Still, (and finally), there is one way to violate this rule to your advantage. If you skip a step, your audience will look to see if it is just a fork in the road. If it is, then you will effectively be telling your audience to “be of two minds” about what is happening. In other words, you are telling them to have mixed emotions about what they see.

The way to make this work, is to make one and ONLY one skip-over, then start TWO lines of emotional presentation for the same throughline. For example, you might have the Objective Story be Informational, then jump to Comedy, but also continue the Informational line. The audience is now split in their emotional assessment of the Objective Story, and will experience mixed emotions until you bring both lines back to the same row, perhaps Drama, or any one you choose. When the flow of each of the split lines converges back to the same Storytelling aspect, the audience will wait one more scene to see if they are just crossing paths or really combining.

To cross paths, each would next jump to different places, to combine, on the next move, they would move to the same place again.

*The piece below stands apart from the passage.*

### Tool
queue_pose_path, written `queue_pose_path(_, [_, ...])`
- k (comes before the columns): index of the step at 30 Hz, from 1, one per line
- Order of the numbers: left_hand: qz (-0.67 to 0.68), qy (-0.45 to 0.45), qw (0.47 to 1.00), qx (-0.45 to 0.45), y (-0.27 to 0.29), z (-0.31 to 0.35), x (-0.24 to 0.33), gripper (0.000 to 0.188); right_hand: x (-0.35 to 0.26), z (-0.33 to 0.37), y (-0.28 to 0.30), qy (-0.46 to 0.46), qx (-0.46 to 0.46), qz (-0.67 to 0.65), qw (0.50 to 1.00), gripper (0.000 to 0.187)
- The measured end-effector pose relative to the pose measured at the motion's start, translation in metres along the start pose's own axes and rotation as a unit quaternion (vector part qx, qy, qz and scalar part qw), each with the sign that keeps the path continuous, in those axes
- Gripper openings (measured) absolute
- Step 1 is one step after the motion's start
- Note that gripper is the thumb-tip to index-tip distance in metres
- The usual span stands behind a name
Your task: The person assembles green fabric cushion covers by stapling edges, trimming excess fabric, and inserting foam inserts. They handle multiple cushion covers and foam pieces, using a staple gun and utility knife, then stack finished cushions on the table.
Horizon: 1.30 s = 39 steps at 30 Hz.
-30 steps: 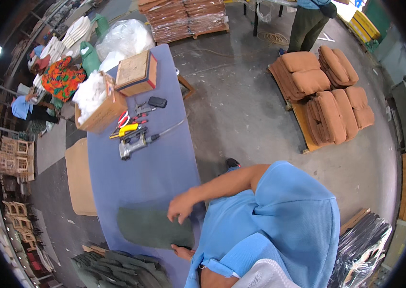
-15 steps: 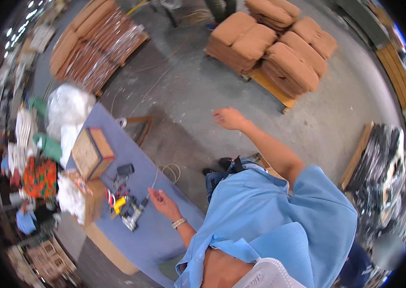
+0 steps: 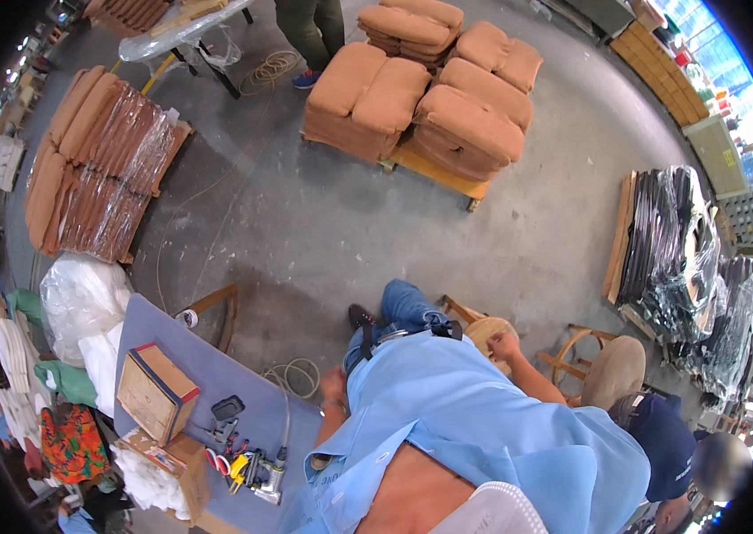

When you consider the four aspects of Structure, the four aspects of Storytelling, the ability to place different Classes in different Storytelling aspects (Comedy, Drama, etc.), the ability to move around the Table with each Class independently, and the ability to split and recombine any or all of the Classes pathways, you end up with a highly complex, highly flexible, yet absolutely predictable method of creating the “Genre feel” of a story, all from one simple little 4x4 table.